### PROBLEM TO SOLVE
Set down the listing again, word for word.
------------------------------------------------
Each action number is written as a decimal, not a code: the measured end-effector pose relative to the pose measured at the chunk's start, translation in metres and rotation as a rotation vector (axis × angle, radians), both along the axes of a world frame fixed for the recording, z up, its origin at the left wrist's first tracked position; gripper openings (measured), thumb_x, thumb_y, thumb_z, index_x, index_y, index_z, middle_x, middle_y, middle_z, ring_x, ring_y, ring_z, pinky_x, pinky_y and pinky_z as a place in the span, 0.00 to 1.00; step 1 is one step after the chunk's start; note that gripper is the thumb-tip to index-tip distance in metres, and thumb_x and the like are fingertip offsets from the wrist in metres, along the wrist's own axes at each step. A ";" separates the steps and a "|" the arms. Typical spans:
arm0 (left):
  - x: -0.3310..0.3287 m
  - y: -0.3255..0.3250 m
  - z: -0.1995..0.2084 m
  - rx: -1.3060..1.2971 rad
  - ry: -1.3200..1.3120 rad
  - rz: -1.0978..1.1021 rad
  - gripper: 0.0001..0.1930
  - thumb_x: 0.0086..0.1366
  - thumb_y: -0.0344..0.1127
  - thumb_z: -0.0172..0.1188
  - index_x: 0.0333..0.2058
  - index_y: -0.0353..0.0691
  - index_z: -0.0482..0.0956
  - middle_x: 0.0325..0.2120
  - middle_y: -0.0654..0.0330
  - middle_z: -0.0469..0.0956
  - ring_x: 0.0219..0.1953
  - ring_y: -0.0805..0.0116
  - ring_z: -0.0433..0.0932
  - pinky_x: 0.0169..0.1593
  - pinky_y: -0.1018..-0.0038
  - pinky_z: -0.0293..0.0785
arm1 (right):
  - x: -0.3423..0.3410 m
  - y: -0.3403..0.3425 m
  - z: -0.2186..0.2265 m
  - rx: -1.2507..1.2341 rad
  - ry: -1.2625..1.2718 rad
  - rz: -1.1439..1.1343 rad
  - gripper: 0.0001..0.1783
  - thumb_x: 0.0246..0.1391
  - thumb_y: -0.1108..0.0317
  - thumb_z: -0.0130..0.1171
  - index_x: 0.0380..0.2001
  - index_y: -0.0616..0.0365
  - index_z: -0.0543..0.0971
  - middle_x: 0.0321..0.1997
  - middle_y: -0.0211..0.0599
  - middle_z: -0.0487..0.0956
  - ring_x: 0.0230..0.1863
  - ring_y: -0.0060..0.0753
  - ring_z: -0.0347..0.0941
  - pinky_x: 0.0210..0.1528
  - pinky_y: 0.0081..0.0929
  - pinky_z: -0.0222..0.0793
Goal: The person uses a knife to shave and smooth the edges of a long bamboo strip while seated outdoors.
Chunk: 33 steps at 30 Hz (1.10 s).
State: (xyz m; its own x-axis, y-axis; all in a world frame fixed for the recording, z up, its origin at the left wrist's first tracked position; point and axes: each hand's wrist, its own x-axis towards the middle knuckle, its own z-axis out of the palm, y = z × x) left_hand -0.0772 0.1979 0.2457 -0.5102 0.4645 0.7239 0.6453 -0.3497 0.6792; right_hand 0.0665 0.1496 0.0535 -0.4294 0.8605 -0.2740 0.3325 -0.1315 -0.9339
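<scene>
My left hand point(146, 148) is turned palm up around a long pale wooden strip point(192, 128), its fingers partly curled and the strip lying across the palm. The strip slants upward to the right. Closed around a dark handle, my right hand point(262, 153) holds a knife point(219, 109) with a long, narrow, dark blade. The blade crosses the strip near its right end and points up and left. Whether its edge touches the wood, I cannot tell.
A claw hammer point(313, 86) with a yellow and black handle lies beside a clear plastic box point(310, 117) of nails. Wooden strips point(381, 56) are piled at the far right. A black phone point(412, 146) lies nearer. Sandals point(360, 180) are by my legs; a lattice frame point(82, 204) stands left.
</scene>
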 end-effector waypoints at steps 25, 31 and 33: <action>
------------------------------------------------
### ANSWER TO THIS TASK
Each action number is written as a decimal, not a code: the measured end-effector pose relative to the pose measured at the chunk's start, translation in metres and rotation as a rotation vector (axis × angle, radians), both along the axes of a world frame fixed for the recording, z up, its origin at the left wrist's first tracked position; gripper openings (measured), thumb_x, thumb_y, thumb_z, index_x, index_y, index_z, middle_x, middle_y, middle_z, ring_x, ring_y, ring_z, pinky_x, pinky_y and pinky_z as a place in the span, 0.00 to 1.00; step 1 is one step after the chunk's start; note that gripper is the thumb-tip to index-tip distance in metres, and thumb_x and the like are fingertip offsets from the wrist in metres, along the wrist's own axes at each step. A ";" separates the steps and a "|" the arms. Typical spans:
arm0 (left):
  - x: -0.3310..0.3287 m
  - y: -0.3255..0.3250 m
  - z: -0.1995..0.2084 m
  - rx: -1.3060..1.2971 rad
  - ry: -1.3200..1.3120 rad
  - rz: -1.0978..1.1021 rad
  - gripper: 0.0001..0.1930
  - thumb_x: 0.0086..0.1366
  - thumb_y: -0.0344..0.1127
  - thumb_z: -0.0172..0.1188
  - index_x: 0.0333..0.2058
  - index_y: -0.0353..0.0691
  - index_z: -0.0482..0.0956
  - middle_x: 0.0325..0.2120
  - middle_y: -0.0654..0.0330
  - middle_z: -0.0469..0.0956
  - ring_x: 0.0219..0.1953
  - ring_y: -0.0805..0.0116
  - ring_z: -0.0433..0.0932
  - pinky_x: 0.0169..0.1593
  - pinky_y: -0.1018..-0.0038
  - pinky_z: -0.0293..0.0785
arm1 (right):
  - x: -0.3423..0.3410 m
  - y: -0.3403..0.3425 m
  - z: -0.2186..0.2265 m
  - rx: -1.2507..1.2341 rad
  - ry: -1.2625..1.2718 rad
  - rz: -1.1439..1.1343 rad
  - gripper: 0.0001..0.1783
  - thumb_x: 0.0246..0.1391
  - thumb_y: -0.1108..0.0317
  - thumb_z: -0.0130..0.1171
  - index_x: 0.0380..0.2001
  - index_y: -0.0616..0.0365
  - index_z: -0.0543..0.0971
  - middle_x: 0.0321..0.1997
  - middle_y: -0.0211..0.0599
  - middle_z: -0.0487..0.0956
  - ring_x: 0.0230..0.1863
  - ring_y: -0.0060..0.0753
  - ring_z: -0.0347..0.0941
  - pinky_x: 0.0210..0.1528
  - pinky_y: 0.0081..0.0929
  - pinky_z: -0.0222..0.0793
Goal: The person uses a knife to shave and smooth the edges of a long bamboo strip while seated outdoors.
Chunk: 33 steps at 30 Hz (1.10 s).
State: (xyz m; its own x-axis, y-axis; all in a world frame fixed for the recording, z up, its origin at the left wrist's first tracked position; point and axes: each hand's wrist, its own x-axis towards the middle knuckle, its own z-axis out of the palm, y = z × x) left_hand -0.0772 0.1979 0.2457 -0.5102 0.4645 0.7239 0.6453 -0.3497 0.6792; right_hand 0.0665 0.1496 0.0535 -0.4294 0.8605 -0.2740 0.3325 -0.1315 -0.9339
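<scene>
My left hand point(146, 148) is turned palm up around a long pale wooden strip point(192, 128), its fingers partly curled and the strip lying across the palm. The strip slants upward to the right. Closed around a dark handle, my right hand point(262, 153) holds a knife point(219, 109) with a long, narrow, dark blade. The blade crosses the strip near its right end and points up and left. Whether its edge touches the wood, I cannot tell.
A claw hammer point(313, 86) with a yellow and black handle lies beside a clear plastic box point(310, 117) of nails. Wooden strips point(381, 56) are piled at the far right. A black phone point(412, 146) lies nearer. Sandals point(360, 180) are by my legs; a lattice frame point(82, 204) stands left.
</scene>
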 end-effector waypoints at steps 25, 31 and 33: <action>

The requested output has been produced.